(EXERCISE DESCRIPTION) Return all lines in the material below that contain "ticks".

(EXERCISE DATA)
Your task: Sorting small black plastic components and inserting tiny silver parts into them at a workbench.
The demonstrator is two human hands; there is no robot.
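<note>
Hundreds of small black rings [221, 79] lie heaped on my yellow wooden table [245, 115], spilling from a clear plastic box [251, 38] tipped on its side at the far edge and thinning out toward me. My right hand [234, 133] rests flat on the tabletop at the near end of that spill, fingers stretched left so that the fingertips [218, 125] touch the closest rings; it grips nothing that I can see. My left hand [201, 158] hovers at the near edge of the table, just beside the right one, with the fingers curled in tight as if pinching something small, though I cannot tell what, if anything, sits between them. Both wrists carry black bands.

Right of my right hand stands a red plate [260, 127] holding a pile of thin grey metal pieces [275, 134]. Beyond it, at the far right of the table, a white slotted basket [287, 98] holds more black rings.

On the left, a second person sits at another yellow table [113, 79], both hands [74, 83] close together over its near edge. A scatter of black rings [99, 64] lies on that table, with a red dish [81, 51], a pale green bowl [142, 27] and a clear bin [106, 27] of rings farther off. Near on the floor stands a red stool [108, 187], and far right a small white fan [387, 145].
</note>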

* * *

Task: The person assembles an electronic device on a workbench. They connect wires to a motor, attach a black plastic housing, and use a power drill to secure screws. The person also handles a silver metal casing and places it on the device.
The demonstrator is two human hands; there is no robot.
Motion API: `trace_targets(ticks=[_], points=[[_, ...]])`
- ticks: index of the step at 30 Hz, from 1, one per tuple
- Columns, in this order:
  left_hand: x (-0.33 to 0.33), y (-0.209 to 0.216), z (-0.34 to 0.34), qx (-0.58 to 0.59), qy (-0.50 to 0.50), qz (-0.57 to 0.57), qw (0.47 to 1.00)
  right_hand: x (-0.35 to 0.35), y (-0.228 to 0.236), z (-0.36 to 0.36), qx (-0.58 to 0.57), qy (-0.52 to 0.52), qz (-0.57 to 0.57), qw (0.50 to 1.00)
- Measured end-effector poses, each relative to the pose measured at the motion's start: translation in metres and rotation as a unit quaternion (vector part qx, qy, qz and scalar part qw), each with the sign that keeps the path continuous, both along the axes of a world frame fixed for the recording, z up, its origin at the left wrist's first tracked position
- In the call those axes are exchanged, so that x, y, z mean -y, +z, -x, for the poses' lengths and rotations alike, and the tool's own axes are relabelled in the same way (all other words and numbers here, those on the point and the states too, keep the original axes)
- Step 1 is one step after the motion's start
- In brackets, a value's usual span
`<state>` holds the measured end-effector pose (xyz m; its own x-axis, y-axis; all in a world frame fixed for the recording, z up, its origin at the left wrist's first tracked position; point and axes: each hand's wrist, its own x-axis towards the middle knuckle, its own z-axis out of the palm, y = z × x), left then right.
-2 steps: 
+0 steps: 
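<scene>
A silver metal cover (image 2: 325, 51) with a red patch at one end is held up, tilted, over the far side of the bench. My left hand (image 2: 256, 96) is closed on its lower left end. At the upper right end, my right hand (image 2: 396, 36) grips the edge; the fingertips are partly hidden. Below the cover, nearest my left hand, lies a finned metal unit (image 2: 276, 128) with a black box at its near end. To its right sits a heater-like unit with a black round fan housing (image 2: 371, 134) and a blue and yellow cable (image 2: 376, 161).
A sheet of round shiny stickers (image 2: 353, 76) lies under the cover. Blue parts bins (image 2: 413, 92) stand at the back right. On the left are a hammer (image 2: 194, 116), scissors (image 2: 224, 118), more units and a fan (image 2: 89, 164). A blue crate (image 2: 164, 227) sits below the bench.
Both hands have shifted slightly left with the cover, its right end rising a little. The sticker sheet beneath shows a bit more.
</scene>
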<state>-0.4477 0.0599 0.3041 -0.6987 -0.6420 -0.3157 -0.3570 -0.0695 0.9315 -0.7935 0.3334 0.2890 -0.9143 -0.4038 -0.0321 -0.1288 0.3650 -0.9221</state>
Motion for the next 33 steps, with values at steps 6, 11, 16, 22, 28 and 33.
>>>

(EXERCISE ANSWER)
Motion API: `trace_targets(ticks=[_], points=[[_, ...]])`
- ticks: index of the step at 30 Hz, from 1, one per tuple

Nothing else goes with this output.